Il mondo dice: “...è impossibile eliminate questo stato d’animo dalla propria esistenza, dalla propria vita, perché in fondo è una condizione che può anche presentarsi di continuo, nelle più svariate occasioni. (....) Purtroppo, in particolare in questo sciagurato momento storico del nostro Paese, l’ansia è una compagna indesiderata della nostra esistenza. Si sveglia con noi di primo mattino, ancor prima del suono della sveglia, per seguirci passo passo in quasi tutte le attività della giornata e, infine, per coricarsi con noi la sera tardi, con il sonno che tarda ad arrivare. Vivere senz’ansia è praticamente impossibile, e non vi è nulla che la possa tenere sotto controllo se non una ferrea determinazione a non farsi condizionare dalle vicende della vita, anche le più banali”. Il mondo, però, non ci può dare questa “ferrea determinazione”. Il mondo suggerisce di avvalerci di psicofarmaci, di tecniche yoga per liberarci la mente dai pensieri, da psicoterapie... Tutto questo non la può fondamentalmente risolvere. Perché?
Perché dobbiamo dire chiaramente che l’ansia fa parte del vivere quotidiano di questo mondo decaduto che non conosce Dio né ha fatto l’esperienza della Sua presenza, provvidenza e fedeltà alle Sue promesse. Per vincere l’ansia l’unico rimedio è diventare discepoli del Signore e Salvatore Gesù Cristo che, riconciliandoci con Dio, riaggiusta tutto il nostro modo di guardare alle cose ed ai fatti della vita permettendoci di reagirvi in modo costruttivo ed inserendoci nell’ambiente solidale e provvidente del Suo popolo, la Sua chiesa. Riconciliati con Dio e per esperienza, possiamo ripetere le parole del Salmo che dicono: “In verità l'anima mia è calma e tranquilla. Come un bimbo divezzato sul seno di sua madre, così è tranquilla in me l'anima mia” (Salmo 131:2), avendo risposto all’appello che dice: "Confida in lui in ogni tempo, o popolo; apri il tuo cuore in sua presenza; Dio è il nostro rifugio" (Salmo 62:8).
E quando un cristiano è colto dall’ansia e dal circolo vizioso delle sollecitudini ansiose? Per un cristiano cadere nell’ansia significa cedere ad una tentazione, ricadere nella condizione psicologica “di prima” di essere stato raggiunto dall’Evangelo. È uno “scivolamento” indietro. Grazie a Dio, però, la Scrittura dice: “Nessuna tentazione vi ha còlti, che non sia stata umana; però Dio è fedele e non permetterà che siate tentati oltre le vostre forze; ma con la tentazione vi darà anche la via di uscirne, affinché la possiate sopportare” (1 Corinzi 10:13). Se non fosse per la mano di Dio che “ci riagguanta” per riportarci sul “terreno solido” della realtà, quella di Dio, saremmo senza speranza come quelli che non conoscono Dio.

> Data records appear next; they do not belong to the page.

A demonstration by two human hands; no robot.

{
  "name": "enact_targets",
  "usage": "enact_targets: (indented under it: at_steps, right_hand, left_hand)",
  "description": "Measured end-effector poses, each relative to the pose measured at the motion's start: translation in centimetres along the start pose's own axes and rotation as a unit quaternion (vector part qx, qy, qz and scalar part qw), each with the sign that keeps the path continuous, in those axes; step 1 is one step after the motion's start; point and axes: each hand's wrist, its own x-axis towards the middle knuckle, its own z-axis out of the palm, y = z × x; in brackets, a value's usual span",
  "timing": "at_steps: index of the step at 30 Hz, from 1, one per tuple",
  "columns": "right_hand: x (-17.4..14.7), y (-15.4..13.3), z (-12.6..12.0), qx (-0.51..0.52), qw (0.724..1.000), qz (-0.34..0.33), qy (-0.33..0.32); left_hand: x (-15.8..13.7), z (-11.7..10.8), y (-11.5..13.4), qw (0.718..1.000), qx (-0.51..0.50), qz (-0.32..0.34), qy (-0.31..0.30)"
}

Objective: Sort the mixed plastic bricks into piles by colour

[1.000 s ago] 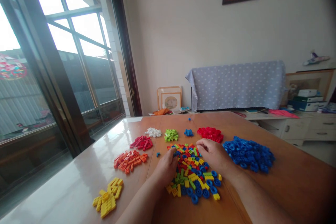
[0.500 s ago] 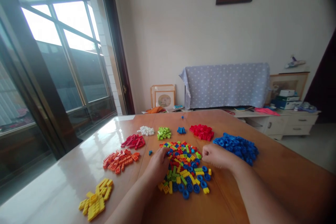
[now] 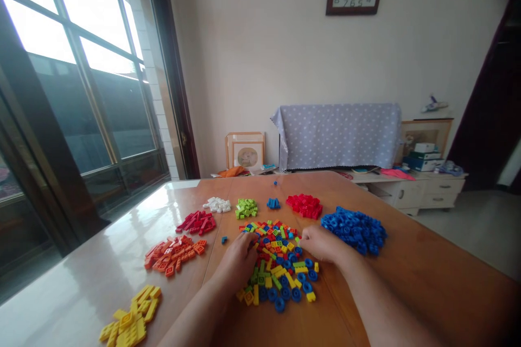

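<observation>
A mixed heap of toy building bricks (image 3: 280, 271) lies in the middle of the table, in yellow, green, red, orange and blue, with round blue pieces at its near side. My left hand (image 3: 240, 257) is at the heap's left edge, fingers curled down among the bricks; its fingertips are partly hidden. At the upper right edge of the heap, my right hand (image 3: 321, 243) is closed with its fingers curled together. A small green brick (image 3: 298, 239) shows beside its fingertips. Whatever either hand pinches is too hidden to name.
Sorted piles ring the heap: yellow (image 3: 130, 317), orange (image 3: 175, 254), dark red (image 3: 196, 222), white (image 3: 217, 205), lime green (image 3: 246, 207), small blue (image 3: 273, 203), red (image 3: 304, 206) and large blue (image 3: 354, 229). A lone blue piece (image 3: 224, 239) lies left of the heap.
The view has turned slightly to the right, so everything sits further left. Both hands stay at the heap; the left fingers have curled in a little more.
</observation>
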Motion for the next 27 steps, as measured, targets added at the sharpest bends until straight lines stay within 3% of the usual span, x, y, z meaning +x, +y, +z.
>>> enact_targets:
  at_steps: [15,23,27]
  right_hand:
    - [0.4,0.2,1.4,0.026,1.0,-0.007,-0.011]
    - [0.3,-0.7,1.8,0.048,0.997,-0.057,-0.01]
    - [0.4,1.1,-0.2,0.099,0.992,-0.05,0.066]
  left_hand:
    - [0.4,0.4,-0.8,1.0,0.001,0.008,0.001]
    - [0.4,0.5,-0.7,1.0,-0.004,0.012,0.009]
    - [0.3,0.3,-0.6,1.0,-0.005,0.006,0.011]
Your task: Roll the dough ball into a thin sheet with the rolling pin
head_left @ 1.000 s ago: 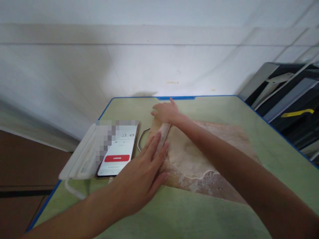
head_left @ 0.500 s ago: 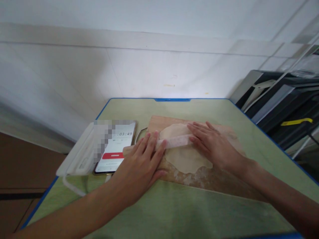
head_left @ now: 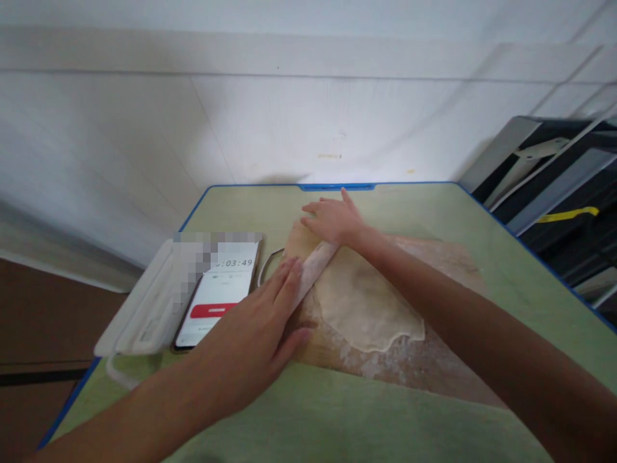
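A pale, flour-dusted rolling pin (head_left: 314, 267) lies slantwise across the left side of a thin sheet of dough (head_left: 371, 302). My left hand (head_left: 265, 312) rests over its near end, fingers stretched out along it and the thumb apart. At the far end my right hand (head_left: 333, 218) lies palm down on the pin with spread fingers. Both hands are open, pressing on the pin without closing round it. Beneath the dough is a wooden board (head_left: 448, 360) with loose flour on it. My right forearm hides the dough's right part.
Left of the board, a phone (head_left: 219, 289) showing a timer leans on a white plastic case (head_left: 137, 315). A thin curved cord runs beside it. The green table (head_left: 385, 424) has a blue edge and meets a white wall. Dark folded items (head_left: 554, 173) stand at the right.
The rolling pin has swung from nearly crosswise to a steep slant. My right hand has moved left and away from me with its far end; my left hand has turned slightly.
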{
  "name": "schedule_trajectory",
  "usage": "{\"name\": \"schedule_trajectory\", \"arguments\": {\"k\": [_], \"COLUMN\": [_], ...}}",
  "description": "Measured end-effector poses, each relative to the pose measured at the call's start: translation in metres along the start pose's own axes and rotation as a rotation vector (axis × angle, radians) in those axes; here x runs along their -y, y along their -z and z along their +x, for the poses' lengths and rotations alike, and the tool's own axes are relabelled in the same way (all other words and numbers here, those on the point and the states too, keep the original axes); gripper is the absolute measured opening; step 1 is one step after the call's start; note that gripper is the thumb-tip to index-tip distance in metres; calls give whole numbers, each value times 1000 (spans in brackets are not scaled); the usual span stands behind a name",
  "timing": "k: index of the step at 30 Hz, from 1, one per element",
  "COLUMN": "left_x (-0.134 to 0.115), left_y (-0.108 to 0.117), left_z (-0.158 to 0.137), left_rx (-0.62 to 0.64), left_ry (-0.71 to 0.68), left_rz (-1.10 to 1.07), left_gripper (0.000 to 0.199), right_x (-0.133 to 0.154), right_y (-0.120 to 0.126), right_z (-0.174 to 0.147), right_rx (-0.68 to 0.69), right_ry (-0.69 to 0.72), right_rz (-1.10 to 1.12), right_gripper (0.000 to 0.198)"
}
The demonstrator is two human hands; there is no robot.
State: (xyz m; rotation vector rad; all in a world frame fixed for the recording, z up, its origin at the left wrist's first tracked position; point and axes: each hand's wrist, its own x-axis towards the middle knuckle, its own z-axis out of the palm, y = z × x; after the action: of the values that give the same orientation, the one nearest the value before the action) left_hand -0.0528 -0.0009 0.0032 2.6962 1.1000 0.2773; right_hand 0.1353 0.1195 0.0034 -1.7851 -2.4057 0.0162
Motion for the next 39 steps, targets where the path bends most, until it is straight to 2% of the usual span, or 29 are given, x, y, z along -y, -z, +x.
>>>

Per questo, se ci troviamo in questa situazione, dobbiamo immergerci nella Parola di Dio e nelle Sue promesse, distogliendo lo sguardo da noi stessi e, con i nostri fratelli e sorelle in fede, impegnandoci nell’opera del Signore. Allora “tutto il resto ci sarà dato in più”. "A colui che è fermo nei suoi sentimenti tu conservi la pace, la pace, perché in te confida" (Isaia 26:3). 

di Paolo Castellina


 

 
"Dite a quelli che hanno il cuore smarrito: «Siate forti, non temete!». Ecco il vostro DIO verrà con la vendetta e la retribuzione di DIO; verrà egli stesso a salvarvi."